A company spokesperson, however, said that Bizta would buy back the $200,000 worth of shares and that the Ministry representative would step down from the board. According to Bizta spokesperson Eduardo Correia, “Given our current engagements, even the appearance of a conflict of interest is unacceptable, and as a result, we are repaying the… loan and Omar Montilla is stepping down from our Board of Directors.”

The investment was originally part of a venture capital loan to support fledgling Venezuelan start-ups, which the Ministry of Science and Technology makes regularly.

Many opposition leaders are now suggesting that they will not accept a recall referendum in which the Smartmatic/Bizta/Cantv (SBC) machines are used. Vice-President José Vicente Rangel responded by saying that such statements merely confirm that the opposition is not really interested in a recall referendum.

Ballot question still undecided

The electoral council was supposed to discuss the phrasing of the ballot question today, but the meeting was suspended without explanation. Opposition leaders have said that they will insist on having a “yes” vote mean that Chavez’ presidential mandate should be revoked.

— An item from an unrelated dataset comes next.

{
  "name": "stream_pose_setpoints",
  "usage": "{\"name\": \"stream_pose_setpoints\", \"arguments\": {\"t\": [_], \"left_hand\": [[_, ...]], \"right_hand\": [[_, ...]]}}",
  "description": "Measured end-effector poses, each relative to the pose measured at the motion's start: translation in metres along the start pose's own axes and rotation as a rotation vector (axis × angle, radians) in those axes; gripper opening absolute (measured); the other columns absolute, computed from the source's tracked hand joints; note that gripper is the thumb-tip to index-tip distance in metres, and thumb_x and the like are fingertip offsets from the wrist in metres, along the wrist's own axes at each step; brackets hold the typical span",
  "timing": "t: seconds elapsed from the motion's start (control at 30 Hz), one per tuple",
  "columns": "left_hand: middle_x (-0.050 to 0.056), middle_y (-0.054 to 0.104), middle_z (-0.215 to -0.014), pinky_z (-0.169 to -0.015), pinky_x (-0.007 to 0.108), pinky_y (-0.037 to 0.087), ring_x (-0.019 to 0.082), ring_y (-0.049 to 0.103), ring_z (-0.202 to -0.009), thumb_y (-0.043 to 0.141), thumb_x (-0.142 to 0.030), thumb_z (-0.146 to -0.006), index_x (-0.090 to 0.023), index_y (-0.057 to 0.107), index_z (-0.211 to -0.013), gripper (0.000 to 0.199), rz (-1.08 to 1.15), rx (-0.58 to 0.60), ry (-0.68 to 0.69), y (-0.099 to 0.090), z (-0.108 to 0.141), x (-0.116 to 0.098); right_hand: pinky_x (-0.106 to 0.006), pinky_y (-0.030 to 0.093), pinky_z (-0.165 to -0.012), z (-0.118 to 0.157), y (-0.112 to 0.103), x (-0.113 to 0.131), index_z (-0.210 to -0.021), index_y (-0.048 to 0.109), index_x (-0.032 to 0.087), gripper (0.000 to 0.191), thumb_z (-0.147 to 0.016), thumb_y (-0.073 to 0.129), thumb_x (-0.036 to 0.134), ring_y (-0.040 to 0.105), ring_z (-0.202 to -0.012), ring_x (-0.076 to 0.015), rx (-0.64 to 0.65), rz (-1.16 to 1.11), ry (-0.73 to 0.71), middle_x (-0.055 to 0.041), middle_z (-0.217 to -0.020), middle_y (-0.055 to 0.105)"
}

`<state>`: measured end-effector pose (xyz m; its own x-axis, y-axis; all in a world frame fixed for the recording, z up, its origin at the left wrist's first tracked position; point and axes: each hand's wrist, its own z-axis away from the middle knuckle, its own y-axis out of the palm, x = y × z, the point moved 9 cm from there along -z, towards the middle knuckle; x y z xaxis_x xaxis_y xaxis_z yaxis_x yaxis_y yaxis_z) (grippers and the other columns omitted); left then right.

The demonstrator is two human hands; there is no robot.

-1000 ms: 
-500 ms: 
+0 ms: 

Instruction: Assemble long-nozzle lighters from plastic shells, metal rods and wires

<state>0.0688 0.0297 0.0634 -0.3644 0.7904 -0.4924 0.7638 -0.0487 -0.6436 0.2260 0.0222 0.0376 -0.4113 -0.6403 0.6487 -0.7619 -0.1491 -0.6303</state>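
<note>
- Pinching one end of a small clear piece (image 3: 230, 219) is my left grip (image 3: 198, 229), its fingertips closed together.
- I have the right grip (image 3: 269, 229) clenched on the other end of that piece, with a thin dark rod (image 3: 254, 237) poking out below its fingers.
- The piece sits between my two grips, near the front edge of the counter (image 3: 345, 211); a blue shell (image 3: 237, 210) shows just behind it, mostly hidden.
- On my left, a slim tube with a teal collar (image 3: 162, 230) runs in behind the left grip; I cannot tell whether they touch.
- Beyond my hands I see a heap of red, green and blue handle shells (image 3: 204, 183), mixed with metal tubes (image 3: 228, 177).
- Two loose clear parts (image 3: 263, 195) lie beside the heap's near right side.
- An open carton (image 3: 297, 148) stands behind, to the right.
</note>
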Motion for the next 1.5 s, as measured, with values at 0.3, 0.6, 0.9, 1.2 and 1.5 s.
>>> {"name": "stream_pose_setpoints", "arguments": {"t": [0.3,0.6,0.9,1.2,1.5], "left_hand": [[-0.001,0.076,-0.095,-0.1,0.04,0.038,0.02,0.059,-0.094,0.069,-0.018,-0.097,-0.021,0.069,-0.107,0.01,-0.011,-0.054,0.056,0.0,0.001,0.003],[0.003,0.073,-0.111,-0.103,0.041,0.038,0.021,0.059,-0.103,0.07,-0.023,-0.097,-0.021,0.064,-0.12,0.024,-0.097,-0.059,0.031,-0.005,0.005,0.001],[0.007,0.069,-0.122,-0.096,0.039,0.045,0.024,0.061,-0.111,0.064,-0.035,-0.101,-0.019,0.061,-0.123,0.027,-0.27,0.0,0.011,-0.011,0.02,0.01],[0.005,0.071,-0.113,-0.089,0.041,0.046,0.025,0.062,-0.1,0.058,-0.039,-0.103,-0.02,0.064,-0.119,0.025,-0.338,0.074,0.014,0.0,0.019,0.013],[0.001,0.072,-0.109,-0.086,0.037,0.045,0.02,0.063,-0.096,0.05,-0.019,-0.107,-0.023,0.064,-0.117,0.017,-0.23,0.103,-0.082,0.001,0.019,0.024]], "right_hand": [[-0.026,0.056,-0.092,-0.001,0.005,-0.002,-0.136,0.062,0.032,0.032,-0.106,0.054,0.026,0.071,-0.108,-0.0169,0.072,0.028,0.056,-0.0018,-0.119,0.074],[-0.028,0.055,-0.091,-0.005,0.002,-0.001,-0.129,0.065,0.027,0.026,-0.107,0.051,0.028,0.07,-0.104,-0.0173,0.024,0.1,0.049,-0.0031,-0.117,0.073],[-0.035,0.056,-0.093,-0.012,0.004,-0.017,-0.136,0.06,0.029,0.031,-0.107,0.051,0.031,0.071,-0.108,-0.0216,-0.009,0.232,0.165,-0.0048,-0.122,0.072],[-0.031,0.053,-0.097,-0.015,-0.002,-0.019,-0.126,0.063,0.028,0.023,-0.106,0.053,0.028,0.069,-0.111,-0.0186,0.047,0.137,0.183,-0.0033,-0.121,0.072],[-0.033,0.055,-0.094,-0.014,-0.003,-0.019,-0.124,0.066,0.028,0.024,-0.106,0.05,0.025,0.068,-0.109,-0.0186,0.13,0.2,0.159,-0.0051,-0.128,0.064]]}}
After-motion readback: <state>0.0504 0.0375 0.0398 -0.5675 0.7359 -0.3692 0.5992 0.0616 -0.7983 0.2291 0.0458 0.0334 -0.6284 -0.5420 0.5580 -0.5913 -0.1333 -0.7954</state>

In a slightly surprising turn of events, Chavez said over the weekend that he supports the opposition demand and favors that his supporters vote “no” in order to retain his mandate. Chavez, in reference to former Venezuelan president Jaime Lusinchi, said that the opposition should go with the “yes of Lusinchi,” who is one of Venezuela’s most discredited presidents and had used the phrase as a campaign slogan. Instead, Chavez said, his supporters would stick with the “no of the rebellious.”